» **Exercise**
Would you please return the lines of the entries below starting at the line that has "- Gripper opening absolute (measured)" and ending at the line that has "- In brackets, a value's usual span", both included, exactly as they are?

» **Data for this exercise**

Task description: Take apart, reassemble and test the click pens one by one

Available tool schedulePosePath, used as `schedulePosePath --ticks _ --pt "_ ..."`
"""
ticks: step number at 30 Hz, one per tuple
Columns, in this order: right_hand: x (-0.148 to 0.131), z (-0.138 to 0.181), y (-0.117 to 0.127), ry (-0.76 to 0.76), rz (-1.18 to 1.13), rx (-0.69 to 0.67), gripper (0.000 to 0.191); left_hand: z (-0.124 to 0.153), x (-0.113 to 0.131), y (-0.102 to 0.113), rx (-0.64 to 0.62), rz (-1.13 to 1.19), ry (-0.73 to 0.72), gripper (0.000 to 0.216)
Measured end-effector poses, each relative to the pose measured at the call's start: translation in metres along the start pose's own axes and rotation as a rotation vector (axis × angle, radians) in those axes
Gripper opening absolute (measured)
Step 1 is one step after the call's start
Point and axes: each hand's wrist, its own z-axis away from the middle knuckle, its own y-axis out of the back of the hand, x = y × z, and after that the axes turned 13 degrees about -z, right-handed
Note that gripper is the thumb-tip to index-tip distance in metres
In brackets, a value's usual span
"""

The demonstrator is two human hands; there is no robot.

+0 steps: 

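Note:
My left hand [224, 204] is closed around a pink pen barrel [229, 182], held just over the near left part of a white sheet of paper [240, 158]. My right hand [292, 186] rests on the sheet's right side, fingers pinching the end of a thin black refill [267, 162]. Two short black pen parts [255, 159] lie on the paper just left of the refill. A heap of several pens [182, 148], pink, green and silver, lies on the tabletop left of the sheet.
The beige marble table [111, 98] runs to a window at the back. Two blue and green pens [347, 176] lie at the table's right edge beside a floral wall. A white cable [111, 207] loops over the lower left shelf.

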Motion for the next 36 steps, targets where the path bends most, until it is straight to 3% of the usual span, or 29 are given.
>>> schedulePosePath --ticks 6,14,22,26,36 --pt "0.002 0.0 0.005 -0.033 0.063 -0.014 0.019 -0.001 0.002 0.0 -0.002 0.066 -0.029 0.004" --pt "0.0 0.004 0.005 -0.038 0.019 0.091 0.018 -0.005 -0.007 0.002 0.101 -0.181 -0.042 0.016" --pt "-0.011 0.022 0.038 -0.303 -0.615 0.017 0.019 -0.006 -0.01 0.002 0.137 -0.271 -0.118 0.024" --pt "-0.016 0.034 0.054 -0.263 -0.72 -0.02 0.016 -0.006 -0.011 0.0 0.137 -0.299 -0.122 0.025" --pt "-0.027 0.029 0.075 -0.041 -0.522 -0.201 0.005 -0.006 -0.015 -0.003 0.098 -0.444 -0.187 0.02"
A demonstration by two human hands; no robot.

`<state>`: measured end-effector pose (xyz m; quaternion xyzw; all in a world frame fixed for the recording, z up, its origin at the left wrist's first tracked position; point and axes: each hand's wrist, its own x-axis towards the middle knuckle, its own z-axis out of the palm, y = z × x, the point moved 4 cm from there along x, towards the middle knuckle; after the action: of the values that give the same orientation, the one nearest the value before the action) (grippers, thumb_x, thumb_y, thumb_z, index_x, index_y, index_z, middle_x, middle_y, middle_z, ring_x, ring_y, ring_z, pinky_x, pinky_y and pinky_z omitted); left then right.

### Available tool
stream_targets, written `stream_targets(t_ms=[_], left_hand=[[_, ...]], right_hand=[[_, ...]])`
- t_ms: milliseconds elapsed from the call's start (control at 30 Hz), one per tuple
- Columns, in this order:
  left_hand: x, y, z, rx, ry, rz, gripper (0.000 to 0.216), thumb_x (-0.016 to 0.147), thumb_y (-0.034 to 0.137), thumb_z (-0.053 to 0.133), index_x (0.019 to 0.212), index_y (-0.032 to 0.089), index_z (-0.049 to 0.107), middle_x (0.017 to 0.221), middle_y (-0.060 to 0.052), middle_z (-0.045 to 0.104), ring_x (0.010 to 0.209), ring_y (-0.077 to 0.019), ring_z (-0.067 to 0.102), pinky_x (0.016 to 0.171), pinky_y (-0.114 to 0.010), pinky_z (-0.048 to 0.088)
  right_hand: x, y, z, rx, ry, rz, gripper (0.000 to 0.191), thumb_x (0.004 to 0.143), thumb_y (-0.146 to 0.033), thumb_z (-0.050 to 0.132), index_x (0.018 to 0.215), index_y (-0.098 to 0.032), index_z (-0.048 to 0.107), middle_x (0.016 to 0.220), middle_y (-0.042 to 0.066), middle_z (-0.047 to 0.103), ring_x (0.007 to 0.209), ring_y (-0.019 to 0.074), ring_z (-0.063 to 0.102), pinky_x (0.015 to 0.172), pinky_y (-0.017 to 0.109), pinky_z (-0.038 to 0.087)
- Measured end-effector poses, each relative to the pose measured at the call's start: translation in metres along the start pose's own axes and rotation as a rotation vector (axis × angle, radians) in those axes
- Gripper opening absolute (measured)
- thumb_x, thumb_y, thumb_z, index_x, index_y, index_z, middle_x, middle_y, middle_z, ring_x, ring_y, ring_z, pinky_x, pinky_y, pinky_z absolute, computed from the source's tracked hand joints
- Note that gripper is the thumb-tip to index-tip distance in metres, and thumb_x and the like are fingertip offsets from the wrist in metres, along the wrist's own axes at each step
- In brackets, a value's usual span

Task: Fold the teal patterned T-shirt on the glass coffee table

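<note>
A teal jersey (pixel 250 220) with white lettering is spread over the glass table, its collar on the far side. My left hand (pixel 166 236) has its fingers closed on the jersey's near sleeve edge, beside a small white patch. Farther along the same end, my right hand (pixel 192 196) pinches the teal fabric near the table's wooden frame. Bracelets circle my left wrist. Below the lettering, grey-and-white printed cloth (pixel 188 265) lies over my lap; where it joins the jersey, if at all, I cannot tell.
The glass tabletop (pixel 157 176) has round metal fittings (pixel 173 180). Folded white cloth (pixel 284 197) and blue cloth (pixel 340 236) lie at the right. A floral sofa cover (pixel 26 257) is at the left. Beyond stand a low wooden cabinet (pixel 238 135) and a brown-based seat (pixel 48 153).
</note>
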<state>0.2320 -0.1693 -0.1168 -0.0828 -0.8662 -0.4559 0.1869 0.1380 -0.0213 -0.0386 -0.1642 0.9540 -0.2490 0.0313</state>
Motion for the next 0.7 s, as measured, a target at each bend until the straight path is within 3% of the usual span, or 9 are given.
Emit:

» **Reply**
- Gripper opening absolute (measured)
- thumb_x, thumb_y, thumb_z, index_x, index_y, index_z, middle_x, middle_y, middle_z, ring_x, ring_y, ring_z, pinky_x, pinky_y, pinky_z absolute, computed from the source's tracked hand joints
- Note that gripper is the thumb-tip to index-tip distance in metres, and thumb_x and the like are fingertip offsets from the wrist in metres, along the wrist's own axes at each step
- In brackets, a value's usual span

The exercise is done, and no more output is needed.